Chinese Student = The University Sectors Golden Goose

It has been a year of enforced online teaching, and a number of UK universities say they are going to continue to teach digitally, how do Chinese students in the UK feel after a year of learning under Covid?

Photo by Dimitri Karastelev on Unsplash.

Yimeng Wu, a student from BSc computer science, University of Liverpool, curls up in her recliner and yawns, pressing one hand hard against her stinging eyeballs after staring at the screen all day long and pounding her stiff shoulders with the other. PPT slides played page after page on the hot laptop screen, but no one was showing up to the class.

This is her sixth week of online teaching in the UK. Her eyes have become painful and photophobic because of the prolonged exposure to the computer, and her passion to learn has gradually worn off.
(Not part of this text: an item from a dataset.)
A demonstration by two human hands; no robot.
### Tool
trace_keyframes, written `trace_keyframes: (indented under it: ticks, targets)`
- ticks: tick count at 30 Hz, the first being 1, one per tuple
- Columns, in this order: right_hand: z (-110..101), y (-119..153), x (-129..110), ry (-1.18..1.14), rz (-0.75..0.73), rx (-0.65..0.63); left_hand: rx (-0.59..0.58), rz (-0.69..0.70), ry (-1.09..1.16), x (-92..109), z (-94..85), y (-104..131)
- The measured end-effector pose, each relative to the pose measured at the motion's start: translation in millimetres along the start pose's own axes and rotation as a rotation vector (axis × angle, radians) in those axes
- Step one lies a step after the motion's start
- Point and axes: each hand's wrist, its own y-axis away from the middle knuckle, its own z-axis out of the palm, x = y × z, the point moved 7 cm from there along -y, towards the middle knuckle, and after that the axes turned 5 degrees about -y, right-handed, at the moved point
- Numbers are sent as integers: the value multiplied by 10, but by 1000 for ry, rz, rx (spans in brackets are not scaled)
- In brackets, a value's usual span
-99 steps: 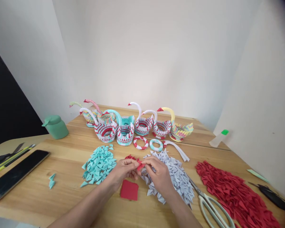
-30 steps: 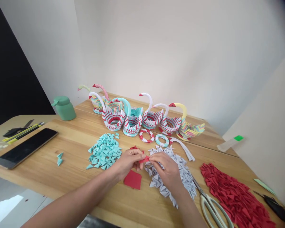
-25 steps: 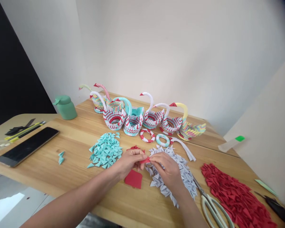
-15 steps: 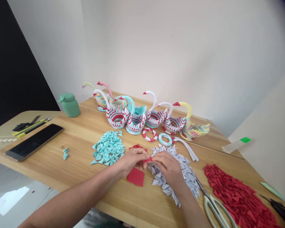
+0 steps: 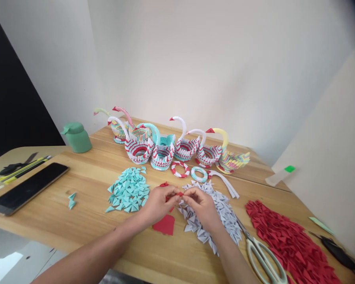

“I didn’t come to the UK to watch a year of recorded screens in a tiny room,” said Yimeng. “I was looking forward to doing projects with top-notch tutors and other students, and writing my paper in the red brick building with slowing snow outside the window over Christmas, but apparently that fell through.”

Nearly 14,000 Chinese students like Yimeng, who have to pay double tuition fees of UK students from £12,000-£20,000(average 140,000 RMB)per year expecting to get a high-quality education that can help them with their careers pursuits are facing the same predicament – trapped in small student flats and talking to a computer.

“The learning atmosphere is not as good as before, which makes it’s hard to be efficient and motivated,” said Yimeng. “In the past, you could feel that your study and life were two separate parts and they individually worked well, but now it a mess.” Before Covid, she shuttled between one teaching building to another for different courses and to discuss with classmates. But with the online courses, all the sections in her life were forced to knit together, confined to a small room of 14 square meters.

“Many of our teachers just read the PPT in class. People kept skipping class and no one turns on the camera,” said Yimeng. “It’s a worse aloneness than having to stay in my room – you know others are doing the same things with you but can’t get an interaction.” After several instances of expecting to see some other faces, but where her own appeared in solitude among a dozen black squares, she stopped turning on the camera.

But the university does not have a corresponding management system- neither the seminar nor the lectures require students to sign in, whereas, in previous years, they were required to register their attendance records.  “If you want every day is a holiday,” said Yimeng.

However, this was not what she had been told about nor was it what she expected. The University of Liverpool initially promised that they would maintain laboratory work and tutorials in a face-to-face format to maximize the maintenance of teaching quality.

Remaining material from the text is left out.